Estética – A mudança na estética do personagem vem acompanhando as alterações ocorridas nos grupos de bumba meu boi ao longo dos anos. Se antes a alegria e a irreverência eram o que mais chamavam a atenção para os cazumbas, hoje são suas indumentárias. “Isso tem feito com que muita gente que antes brincava nos grupos acabe ficando de fora, pois a confecção da roupa e da máscara ficam caras e todo ano esta indumentária tem de ser, se não completamente nova, ao menos reformada, trazendo algum diferencial”, observa Elisene Castro.

Esta tendência é confirmada pelo amo do Boi de Santa Fé, José Figueiredo, seu Zé Olhinho. “Os cazumbas são a vitrine do nosso boi. Muita gente quer sair de cazumba, mas nem todos podem, porque tem que ter qualidade, precisa zelar pelo material [roupa] que é muito caro”, destaca o amo.

Ele conta que cada indumentária de cazumba custa, em média R$ 1.000,00, entre bata e careta. Estas últimas são encomendadas, em sua maioria, no município de Penalva. “Aqueles que já são acostumados a brincar de cazumba preferem estas caretas grandes. Parece que quanto maior mais eles gostam. As de pano são usadas, ou por mulheres ou por crianças e ainda por quem está começando e ainda não tem a prática de sustentar a careta grande”, explica Zé Olhinho.

Além da careta, o cazumba traz consigo o chocalho, responsável por marcar o passo da dança e alguns, em especial nos bois dos municípios da Baixada, têm ainda uma espingarda de madeira. Para dar movimento aos quadris usam, por baixo da roupa, um cesto ou cofo de palha amarrado à cintura.

Mulheres ganham mais espaço

Mesmo ainda sendo maioria, os homens começam a abrir espaço para a participação de mulheres no grupo de cazumbas. “O negócio é que para ser cazumba é necessário um preparo físico muito bom. A roupa é pesada e a careta também”, opina Zé Olhinho explicando o Boi de Santa Fé reúne 40 cazumbas e destes, apenas um dos personagens é mulher.

Já no Boi da Floresta, a participação feminina é maior. Dos 28 cazumbas, pouco menos da metade é mulher. “De uma forma geral, não há preconceito. Embora a maioria ainda seja de homens, as mulheres participam e isso é algo que não se pensava em anos atrás”, diz Nadir Cruz, do Boi da Floresta.

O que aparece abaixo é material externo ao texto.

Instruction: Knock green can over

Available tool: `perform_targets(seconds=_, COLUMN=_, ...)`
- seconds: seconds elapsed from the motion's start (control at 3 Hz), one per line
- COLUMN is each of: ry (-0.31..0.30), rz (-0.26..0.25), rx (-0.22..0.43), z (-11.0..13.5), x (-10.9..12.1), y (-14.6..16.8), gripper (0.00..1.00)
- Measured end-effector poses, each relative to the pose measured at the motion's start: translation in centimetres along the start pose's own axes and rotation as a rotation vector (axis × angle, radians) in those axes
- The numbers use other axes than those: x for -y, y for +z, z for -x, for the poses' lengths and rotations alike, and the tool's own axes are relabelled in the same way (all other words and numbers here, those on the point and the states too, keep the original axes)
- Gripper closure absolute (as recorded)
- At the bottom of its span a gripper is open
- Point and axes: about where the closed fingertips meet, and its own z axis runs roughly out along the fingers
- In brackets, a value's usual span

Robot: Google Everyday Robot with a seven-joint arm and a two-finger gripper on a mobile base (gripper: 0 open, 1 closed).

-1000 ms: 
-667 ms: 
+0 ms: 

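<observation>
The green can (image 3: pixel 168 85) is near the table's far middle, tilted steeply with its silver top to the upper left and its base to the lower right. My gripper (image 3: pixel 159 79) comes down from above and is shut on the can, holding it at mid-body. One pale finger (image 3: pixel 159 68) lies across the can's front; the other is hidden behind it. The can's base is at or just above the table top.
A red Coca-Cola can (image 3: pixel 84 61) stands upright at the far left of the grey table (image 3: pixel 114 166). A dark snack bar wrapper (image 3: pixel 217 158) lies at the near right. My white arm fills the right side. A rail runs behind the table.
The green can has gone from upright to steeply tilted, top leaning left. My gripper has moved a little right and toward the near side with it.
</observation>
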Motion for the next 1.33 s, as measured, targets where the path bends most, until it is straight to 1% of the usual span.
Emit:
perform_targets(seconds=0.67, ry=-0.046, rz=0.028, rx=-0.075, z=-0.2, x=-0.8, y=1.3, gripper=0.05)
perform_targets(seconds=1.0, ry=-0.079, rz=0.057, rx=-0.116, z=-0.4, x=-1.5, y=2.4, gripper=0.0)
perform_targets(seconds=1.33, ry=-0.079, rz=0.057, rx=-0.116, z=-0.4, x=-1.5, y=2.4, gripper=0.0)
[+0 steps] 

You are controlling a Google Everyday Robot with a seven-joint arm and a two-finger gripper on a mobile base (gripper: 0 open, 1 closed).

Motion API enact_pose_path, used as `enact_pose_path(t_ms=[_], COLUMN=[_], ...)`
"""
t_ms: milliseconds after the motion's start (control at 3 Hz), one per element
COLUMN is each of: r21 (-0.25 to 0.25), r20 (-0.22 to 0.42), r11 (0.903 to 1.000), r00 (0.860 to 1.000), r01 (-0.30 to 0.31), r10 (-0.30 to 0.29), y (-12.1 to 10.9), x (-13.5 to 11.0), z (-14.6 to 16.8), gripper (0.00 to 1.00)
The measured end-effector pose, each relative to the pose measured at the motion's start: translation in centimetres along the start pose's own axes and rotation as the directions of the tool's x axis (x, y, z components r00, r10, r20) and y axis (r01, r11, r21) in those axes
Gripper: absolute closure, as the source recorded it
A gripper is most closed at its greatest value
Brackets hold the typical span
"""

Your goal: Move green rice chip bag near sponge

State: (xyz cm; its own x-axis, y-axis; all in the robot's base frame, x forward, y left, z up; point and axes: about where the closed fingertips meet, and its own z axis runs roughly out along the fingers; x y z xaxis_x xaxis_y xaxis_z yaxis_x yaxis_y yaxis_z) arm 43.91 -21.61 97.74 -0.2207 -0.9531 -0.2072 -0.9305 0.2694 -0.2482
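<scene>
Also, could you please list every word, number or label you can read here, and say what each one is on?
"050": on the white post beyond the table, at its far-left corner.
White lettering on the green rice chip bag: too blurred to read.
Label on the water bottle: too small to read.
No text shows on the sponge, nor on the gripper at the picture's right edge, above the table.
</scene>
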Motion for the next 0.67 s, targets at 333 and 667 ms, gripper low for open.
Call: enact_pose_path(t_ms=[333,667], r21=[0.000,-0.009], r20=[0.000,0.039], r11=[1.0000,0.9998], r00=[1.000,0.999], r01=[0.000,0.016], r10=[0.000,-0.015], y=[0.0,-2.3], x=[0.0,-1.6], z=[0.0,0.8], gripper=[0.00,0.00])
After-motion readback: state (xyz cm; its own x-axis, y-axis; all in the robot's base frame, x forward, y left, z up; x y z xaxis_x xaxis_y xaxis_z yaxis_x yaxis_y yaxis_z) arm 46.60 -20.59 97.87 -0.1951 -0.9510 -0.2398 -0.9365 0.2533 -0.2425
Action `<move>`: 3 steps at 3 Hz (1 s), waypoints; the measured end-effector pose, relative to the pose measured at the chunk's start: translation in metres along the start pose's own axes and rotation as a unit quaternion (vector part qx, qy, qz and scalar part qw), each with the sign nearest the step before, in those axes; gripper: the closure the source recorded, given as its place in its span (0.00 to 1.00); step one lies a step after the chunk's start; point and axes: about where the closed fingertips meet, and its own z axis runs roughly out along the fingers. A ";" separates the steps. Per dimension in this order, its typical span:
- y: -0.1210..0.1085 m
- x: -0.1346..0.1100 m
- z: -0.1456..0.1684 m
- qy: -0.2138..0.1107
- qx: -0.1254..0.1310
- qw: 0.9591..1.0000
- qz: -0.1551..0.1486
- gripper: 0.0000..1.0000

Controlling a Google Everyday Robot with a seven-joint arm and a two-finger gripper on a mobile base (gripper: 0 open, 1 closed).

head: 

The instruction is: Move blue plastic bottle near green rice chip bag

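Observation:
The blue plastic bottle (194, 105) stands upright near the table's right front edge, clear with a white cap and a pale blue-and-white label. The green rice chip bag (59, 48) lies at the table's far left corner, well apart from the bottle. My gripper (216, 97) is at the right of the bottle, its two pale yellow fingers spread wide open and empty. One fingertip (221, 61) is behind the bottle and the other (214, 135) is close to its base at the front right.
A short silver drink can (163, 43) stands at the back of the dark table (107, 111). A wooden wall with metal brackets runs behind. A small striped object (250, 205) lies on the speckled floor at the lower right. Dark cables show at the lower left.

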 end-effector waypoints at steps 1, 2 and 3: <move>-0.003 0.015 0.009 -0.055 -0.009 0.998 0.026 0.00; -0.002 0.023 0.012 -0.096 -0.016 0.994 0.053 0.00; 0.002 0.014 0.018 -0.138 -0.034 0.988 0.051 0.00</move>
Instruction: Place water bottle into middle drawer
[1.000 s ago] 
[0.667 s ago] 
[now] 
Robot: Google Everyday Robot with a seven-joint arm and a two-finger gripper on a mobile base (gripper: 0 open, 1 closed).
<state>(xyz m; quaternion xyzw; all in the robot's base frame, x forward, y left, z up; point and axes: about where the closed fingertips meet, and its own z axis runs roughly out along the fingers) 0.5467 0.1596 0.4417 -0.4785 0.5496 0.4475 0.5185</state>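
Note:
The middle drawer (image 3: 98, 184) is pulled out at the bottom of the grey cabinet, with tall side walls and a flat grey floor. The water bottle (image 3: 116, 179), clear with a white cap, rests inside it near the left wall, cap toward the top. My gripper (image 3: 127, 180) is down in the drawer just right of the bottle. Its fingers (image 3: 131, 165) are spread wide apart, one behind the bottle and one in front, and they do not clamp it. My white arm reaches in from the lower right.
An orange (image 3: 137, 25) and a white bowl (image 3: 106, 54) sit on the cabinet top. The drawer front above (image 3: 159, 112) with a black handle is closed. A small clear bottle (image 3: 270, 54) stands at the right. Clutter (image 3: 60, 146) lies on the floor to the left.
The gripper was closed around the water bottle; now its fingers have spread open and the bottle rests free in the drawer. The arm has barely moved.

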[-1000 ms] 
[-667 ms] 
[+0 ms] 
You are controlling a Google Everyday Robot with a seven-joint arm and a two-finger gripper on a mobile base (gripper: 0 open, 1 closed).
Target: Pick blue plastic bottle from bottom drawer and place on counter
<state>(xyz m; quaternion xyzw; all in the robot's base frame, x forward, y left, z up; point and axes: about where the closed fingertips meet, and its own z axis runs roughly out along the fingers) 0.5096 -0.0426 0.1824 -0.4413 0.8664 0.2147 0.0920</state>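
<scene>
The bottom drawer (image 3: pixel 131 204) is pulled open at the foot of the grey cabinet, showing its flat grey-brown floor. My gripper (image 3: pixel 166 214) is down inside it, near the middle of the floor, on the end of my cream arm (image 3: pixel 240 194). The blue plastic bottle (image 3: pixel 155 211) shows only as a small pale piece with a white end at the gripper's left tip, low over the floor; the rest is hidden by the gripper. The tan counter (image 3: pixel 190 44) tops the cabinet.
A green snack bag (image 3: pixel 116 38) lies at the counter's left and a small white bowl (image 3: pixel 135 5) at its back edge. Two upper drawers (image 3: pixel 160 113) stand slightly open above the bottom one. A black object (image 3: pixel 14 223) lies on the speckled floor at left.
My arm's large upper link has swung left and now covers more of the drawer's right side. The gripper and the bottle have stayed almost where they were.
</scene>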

Se na capital é possível encontrar mulheres que se vestem de cazumba, no interior do Maranhão isso ainda é algo novo.

“Existem grupos que não permitem que mulheres vistam a indumentária”, explica a pesquisadora Elisene Castro, que tem como objeto de estudo os cazumbas de um dos grupos de bumba meu boi do município de Penalva.

Características das caretas

Madeira: são confeccionadas em paparaúba, embaúba ou cedro, madeiras mais leves e mais fáceis de esculpir. Não têm nome específico, sendo chamadas apenas de “caretas de cazumba”.

Tecido (pano): coloridas e feitas em tecido grosso como, por exemplo, o brim. São chamadas pelos brincantes mais antigos de “caretas de pelego” por serem enfeitadas com pelego (lã) de carneiro. As mais antigas não recebiam enfeites.

Cazumba ou cazumbá?

A pronúncia do nome do personagem sempre foi motivo de dúvida. Afinal, é cazumba ou cazumbá? A pesquisadora Elisene Castro explica: “O nome cazumbá começou a ser usado por pessoas de fora dos grupos, pesquisadores e outros, mas, de um tempo para cá, já foi incorporado por integrantes de alguns grupos, em especial os de São Luís. No interior do estado, o termo cazumba ainda prevalece e a maioria dos brincantes, mesmo em São Luís se denomina assim”.

Mais

O cazumba representa na brincadeira funções peculiares, tais como:

– Inicia as apresentações e são os primeiros a entrar no terreiro;

– Dialoga com o patrão durante a morte do boi;

– Tem total liberdade para interagir com o público.